8 Ways to Keep Your New Year’s Resolutions All Year Long

Inspired by the New Year to turn over a new leaf? You’re not alone! New Year’s resolutions abound in our society; the wave of freshness that comes with the New Year always inspires us to strive for those long-wished for changes, and become better, happier, healthier, wealthier, skinnier, or – you fill in the blank.

Alas, by the third week in January, statistically speaking, 75% of us will have abandoned our new goals. So this year, how can you avoid becoming – well, just another statistic? 

 “Setting small, attainable goals throughout the year, instead of a singular, overwhelming goal on January 1 can help you reach whatever it is you strive for,” recommends psychologist Lynn Bufka, PhD on the APA website. “Remember, it is not the extent of the change that matters, but rather the act of recognizing that lifestyle change is important and working toward it, one step at a time.” 

And keep in mind that it takes at least three weeks of continued practice for a new habit to form.

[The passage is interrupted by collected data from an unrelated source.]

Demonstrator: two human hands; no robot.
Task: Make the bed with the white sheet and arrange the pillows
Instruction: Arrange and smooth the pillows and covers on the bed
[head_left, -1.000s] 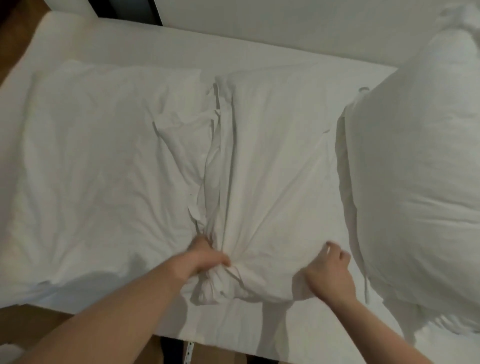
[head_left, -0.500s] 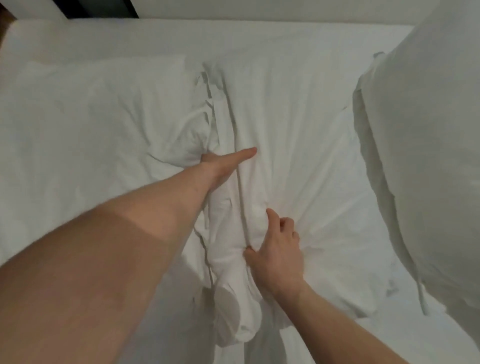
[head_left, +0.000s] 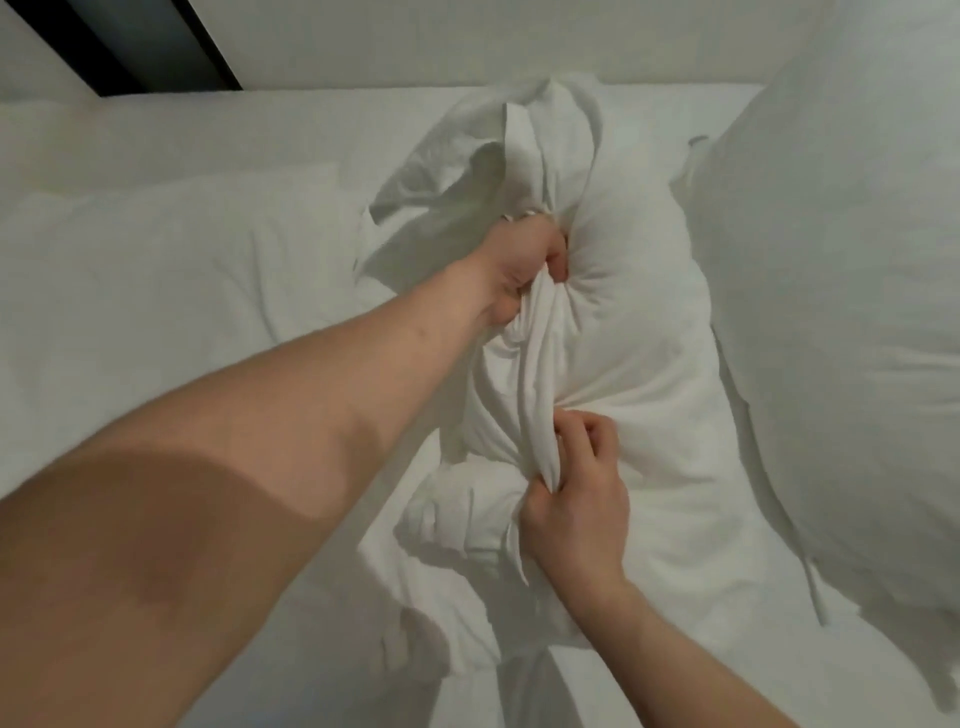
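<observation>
A white pillow (head_left: 639, 332) in a loose, wrinkled case lies in the middle of the bed, bunched up and partly lifted. My left hand (head_left: 519, 270) grips a fold of the case near the pillow's upper middle. Lower down, my right hand (head_left: 576, 499) pinches the same ridge of fabric between thumb and fingers. A second pillow (head_left: 171, 270) lies flat to the left. A third, bulky pillow (head_left: 852, 291) stands at the right, touching the middle one. All rest on the white sheet (head_left: 218, 124).
A white wall (head_left: 467, 41) runs along the far side of the bed. A dark vertical strip (head_left: 130, 47) sits at the top left corner. The bed's near edge is out of view.
My left hand went from lying flat on the pillow to gripping a bunch of its case higher up. My right hand closed on the fabric ridge. The pillow has been gathered and raised.
</observation>
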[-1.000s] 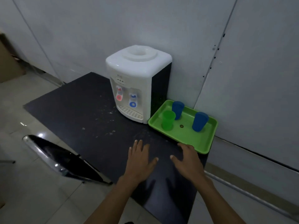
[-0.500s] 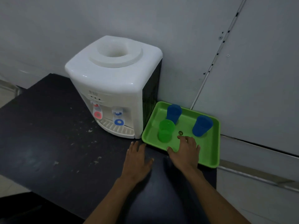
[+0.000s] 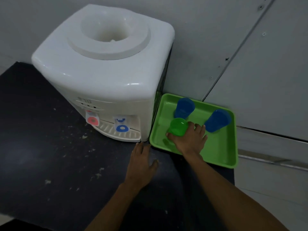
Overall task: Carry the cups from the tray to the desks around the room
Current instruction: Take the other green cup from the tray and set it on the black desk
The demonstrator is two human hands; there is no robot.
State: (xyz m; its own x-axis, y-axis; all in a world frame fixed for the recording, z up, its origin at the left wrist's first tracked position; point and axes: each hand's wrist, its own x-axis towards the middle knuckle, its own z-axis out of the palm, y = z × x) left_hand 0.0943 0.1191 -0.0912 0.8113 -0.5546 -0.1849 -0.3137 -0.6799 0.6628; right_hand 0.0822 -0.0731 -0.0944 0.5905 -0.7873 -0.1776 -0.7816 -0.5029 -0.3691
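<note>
Head view: right hand [image 3: 188, 139] curls fingers around the green cup [image 3: 178, 127] near the tray's [image 3: 221, 147] left edge — left hand [image 3: 141, 162] lies flat on the counter [image 3: 50, 155], fingers together.

There is a single view, from a wide-angle camera worn on the person's head. It looks forward and steeply down over a dark counter [image 3: 50, 164] toward the grey wall panels [image 3: 250, 64] behind it. The camera sits close: a white water dispenser [image 3: 103, 72] fills the upper left, seen from above so that its round top well shows, and both forearms enter from the bottom edge. A green tray [image 3: 221, 147] lies right of centre against the wall. Straight lines bow near the frame edges, as a wide lens makes them. No second view shares the scene.
</note>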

Once you have gotten through that first week, you will find those changes a lot easier to maintain. Soon enough, three weeks will have passed, and the new habit will be formed. 

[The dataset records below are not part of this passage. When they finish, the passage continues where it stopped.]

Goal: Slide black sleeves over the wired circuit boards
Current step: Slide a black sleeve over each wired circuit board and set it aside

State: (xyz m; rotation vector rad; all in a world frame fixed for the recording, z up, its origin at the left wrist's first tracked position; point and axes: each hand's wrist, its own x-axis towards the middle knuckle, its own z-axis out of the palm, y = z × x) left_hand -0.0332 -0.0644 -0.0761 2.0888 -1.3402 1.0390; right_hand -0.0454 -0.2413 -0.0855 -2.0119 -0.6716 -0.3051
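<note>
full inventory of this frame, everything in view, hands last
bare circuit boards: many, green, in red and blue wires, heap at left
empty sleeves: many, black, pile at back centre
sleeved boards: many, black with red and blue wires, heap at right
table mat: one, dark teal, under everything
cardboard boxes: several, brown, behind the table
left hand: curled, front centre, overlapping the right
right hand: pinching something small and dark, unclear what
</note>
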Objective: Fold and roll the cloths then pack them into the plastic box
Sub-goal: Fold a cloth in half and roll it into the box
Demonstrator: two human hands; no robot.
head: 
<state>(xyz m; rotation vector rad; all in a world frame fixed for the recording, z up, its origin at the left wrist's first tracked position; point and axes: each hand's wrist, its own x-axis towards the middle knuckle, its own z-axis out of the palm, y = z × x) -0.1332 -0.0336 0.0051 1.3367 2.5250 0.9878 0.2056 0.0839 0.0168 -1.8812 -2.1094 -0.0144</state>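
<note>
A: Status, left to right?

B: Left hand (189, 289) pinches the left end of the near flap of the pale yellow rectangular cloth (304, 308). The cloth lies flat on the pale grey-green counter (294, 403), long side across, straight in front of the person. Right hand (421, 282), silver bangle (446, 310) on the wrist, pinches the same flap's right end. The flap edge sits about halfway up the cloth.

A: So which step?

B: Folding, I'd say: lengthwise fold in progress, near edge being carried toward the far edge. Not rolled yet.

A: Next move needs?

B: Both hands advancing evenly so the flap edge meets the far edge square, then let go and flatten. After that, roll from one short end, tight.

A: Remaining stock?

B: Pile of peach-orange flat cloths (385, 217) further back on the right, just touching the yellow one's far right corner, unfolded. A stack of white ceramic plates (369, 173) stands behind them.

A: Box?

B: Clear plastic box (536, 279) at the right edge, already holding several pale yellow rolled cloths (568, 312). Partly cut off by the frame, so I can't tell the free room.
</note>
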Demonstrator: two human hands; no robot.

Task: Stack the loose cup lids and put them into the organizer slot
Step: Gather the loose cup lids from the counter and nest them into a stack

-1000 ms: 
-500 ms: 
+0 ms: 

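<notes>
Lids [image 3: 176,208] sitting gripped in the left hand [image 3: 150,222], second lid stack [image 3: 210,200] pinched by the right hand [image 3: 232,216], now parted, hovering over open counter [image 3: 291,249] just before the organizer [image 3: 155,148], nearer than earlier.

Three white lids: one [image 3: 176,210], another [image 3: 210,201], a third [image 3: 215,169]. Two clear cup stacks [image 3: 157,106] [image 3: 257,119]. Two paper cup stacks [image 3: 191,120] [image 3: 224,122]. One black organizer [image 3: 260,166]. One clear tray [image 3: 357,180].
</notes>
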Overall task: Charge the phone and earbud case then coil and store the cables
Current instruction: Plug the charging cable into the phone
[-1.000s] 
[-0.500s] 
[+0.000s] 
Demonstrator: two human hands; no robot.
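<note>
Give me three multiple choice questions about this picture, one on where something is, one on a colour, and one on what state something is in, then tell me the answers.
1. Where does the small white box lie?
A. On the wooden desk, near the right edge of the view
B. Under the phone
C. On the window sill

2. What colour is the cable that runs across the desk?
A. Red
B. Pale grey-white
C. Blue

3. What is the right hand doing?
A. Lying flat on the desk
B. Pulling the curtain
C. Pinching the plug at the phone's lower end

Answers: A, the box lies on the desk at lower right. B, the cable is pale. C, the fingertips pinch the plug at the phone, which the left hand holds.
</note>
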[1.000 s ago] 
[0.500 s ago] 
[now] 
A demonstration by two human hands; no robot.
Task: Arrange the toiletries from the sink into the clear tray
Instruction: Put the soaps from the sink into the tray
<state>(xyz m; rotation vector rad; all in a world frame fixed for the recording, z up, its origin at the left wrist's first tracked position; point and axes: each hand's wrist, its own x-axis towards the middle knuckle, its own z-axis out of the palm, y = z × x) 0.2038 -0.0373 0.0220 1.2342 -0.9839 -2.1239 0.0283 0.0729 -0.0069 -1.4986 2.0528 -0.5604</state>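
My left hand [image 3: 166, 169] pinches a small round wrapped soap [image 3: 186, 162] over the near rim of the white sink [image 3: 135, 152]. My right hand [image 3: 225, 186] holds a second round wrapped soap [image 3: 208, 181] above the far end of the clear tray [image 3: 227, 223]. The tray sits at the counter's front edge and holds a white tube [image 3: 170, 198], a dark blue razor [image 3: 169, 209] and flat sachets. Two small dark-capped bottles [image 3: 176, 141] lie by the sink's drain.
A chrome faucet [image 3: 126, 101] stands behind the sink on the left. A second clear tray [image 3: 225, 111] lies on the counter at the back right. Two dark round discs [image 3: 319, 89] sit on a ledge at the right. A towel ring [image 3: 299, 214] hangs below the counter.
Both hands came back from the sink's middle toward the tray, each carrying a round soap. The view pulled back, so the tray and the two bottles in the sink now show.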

Here are some simple guidelines from the American Psychological Association for setting resolutions you can keep:

  • Set Realistic goals. Can we expect to run a marathon if we haven’t yet run around one lap? So plan to run/walk one lap two times this week.

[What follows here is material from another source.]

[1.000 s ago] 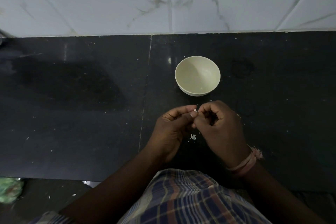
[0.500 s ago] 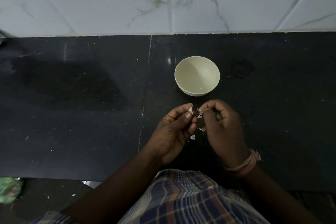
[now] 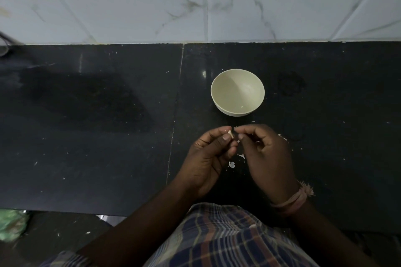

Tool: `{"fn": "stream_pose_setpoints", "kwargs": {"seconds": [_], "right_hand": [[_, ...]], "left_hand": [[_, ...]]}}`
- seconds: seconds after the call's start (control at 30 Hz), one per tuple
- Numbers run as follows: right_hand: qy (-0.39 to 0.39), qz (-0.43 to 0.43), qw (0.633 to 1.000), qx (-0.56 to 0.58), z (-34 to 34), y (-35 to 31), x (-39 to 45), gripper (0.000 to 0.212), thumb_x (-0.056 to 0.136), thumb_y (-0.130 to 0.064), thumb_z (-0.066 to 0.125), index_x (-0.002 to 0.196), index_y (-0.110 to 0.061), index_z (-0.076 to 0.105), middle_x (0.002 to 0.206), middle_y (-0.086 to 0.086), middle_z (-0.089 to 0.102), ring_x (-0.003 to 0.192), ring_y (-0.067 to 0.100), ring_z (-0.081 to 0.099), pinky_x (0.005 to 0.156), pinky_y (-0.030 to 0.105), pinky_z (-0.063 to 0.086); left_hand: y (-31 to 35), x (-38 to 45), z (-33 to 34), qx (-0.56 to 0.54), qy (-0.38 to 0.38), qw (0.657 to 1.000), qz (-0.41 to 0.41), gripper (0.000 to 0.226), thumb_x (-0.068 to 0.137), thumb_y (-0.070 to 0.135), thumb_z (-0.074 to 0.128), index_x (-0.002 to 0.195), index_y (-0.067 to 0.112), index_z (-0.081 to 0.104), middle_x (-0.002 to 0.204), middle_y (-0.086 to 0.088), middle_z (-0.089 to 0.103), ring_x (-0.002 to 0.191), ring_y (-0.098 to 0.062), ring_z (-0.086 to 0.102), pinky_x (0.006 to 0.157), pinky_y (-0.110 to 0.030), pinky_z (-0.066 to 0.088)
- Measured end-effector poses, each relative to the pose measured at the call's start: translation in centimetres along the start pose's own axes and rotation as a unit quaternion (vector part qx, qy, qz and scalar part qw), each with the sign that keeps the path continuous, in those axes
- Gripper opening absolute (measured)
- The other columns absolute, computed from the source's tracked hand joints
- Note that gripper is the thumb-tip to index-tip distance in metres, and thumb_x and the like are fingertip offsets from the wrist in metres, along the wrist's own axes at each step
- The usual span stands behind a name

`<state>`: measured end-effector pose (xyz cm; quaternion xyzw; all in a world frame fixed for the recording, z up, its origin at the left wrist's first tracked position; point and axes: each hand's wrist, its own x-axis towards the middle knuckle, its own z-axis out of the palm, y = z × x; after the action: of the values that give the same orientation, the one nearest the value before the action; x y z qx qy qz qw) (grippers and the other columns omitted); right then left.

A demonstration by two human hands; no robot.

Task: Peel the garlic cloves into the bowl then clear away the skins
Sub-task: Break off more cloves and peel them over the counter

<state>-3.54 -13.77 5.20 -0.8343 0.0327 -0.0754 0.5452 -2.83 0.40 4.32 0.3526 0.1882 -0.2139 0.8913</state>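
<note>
Nearest the camera, a checked cloth is covering the person's lap at the counter's front edge. Just beyond it, the left hand is pinching a small garlic clove between thumb and forefinger, its pale tip poking out above the thumbnail. The right hand is sitting just beside it, thumb and forefinger curled together at the clove's tip; whether they are nipping a shred of skin is too small to tell. Bits of skin are lying on the dark counter under and between the hands, with a few more to the right of the right hand.

The clove is looking tiny, light and firm, and once bare probably a little slippery, so it is best held by its sides while the papery skin, which tears easily, is being pulled from the tip.

Farther back, the pale bowl is standing upright, apart from both hands, with only a speck showing near its bottom. Behind it, the white tiled wall is rising.
</note>
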Motion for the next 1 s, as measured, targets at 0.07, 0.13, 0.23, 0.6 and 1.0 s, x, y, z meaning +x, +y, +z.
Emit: {"fn": "stream_pose_setpoints", "kwargs": {"seconds": [0.07, 0.13, 0.23, 0.6, 1.0], "right_hand": [[0.002, -0.017, 1.000, -0.002, 0.04, -0.32, -0.16, 0.018, 0.094, -0.006, 0.067, 0.106, -0.016, 0.074, 0.103, -0.009, 0.070, 0.099, 0.007, 0.068, 0.084, 0.026, 0.056], [0.000, -0.032, 0.999, 0.002, 0.07, -0.42, -0.29, 0.018, 0.094, -0.010, 0.069, 0.110, -0.015, 0.073, 0.106, -0.008, 0.069, 0.100, 0.009, 0.068, 0.084, 0.028, 0.057], [-0.011, -0.050, 0.999, -0.019, 0.20, -0.51, -0.33, 0.019, 0.092, -0.013, 0.071, 0.111, -0.014, 0.073, 0.103, -0.007, 0.068, 0.096, 0.008, 0.068, 0.082, 0.029, 0.057], [-0.014, 0.042, 0.998, 0.050, 0.23, -1.08, -0.22, 0.009, 0.089, -0.007, 0.072, 0.091, -0.016, 0.071, 0.080, -0.004, 0.072, 0.074, 0.007, 0.072, 0.071, 0.029, 0.059], [-0.046, 0.038, 0.998, 0.013, -0.44, -1.14, -0.10, 0.007, 0.086, -0.015, 0.075, 0.085, -0.021, 0.070, 0.078, -0.005, 0.071, 0.073, 0.011, 0.070, 0.069, 0.035, 0.058]], "left_hand": [[-0.08, 0.12, -0.06, 0.005, 0.003, 1.000, 0.005, 0.021, 0.086, 0.005, 0.064, 0.104, 0.007, 0.074, 0.096, -0.010, 0.074, 0.083, -0.014, 0.072, 0.074, -0.019, 0.060], [-0.20, 0.24, -0.17, 0.013, 0.009, 1.000, 0.013, 0.025, 0.085, 0.006, 0.065, 0.108, 0.005, 0.073, 0.097, -0.010, 0.074, 0.083, -0.013, 0.071, 0.076, -0.020, 0.060], [-0.44, 0.40, -0.50, 0.036, 0.012, 0.999, 0.028, 0.026, 0.085, 0.008, 0.065, 0.110, 0.005, 0.072, 0.095, -0.010, 0.074, 0.079, -0.013, 0.069, 0.078, -0.025, 0.057], [-0.23, 0.48, -0.45, 0.074, 0.006, 0.995, 0.061, 0.023, 0.084, 0.008, 0.065, 0.107, 0.004, 0.070, 0.092, -0.012, 0.072, 0.079, -0.015, 0.068, 0.078, -0.028, 0.057], [-0.12, 0.13, -0.72, 0.103, -0.012, 0.993, 0.048, 0.013, 0.092, 0.009, 0.063, 0.103, 0.006, 0.069, 0.095, -0.015, 0.068, 0.091, -0.024, 0.065, 0.089, -0.038, 0.052]]}}
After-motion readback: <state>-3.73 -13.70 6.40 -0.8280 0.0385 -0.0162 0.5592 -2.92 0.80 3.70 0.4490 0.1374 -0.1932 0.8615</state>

  • Be Specific. Instead of vowing to do more yoga, choose specific classes you’ll take; decide how often you’ll go, pick the exact class, day, time, and location. The more details you can settle right now, the more likely you are to follow through. The less ambiguity, the less excuses available to your inner slacker.  Instead of a general idea like “I want to be happier,” choose a specific actionable step that will move you towards that goal, such as, “I will get more sleep by being in bed by 10 pm during the week.”

  • Set Short-Term Goals. If up until now you have been working out two times a week, perhaps next week’s goal is to work out three times a week. It’s easier to be willing to do something hard for a short time. Give up sugar for one week, not for the rest of your life. Next week, riding on your success and positive momentum, you can choose to give it up again.

  • Change One Behavior at a Time. “I’m going to lose 50 lbs, work out for an hour every day, go to bed by 10 pm, stop drinking coffee, be kind to everyone I meet, save my money, keep track of my expenses…” Sound familiar? A complete overhaul is unrealistic. Choose just one behavior to focus on at a time. Success in that one area will inevitably boost confidence and happiness and ultimately bring success in other areas.

  • Use Companionship. Enlist a friend that has the same goal and go for it together. Or, if you can’t find someone with the same goal, simply find a supportive pal who can agree to help by holding you accountable. Check in with your friend a set number of days a week (that you and the friend should decide on together up front) to report on the results and make sure you’re following through. Another option: join a group like Weight Watchers or a class that will help hold you accountable so that you continue to work towards your goal. Having some companionship can help you look forward to something to which you may have resistance, and can provide twice the enthusiasm and some exterior discipline.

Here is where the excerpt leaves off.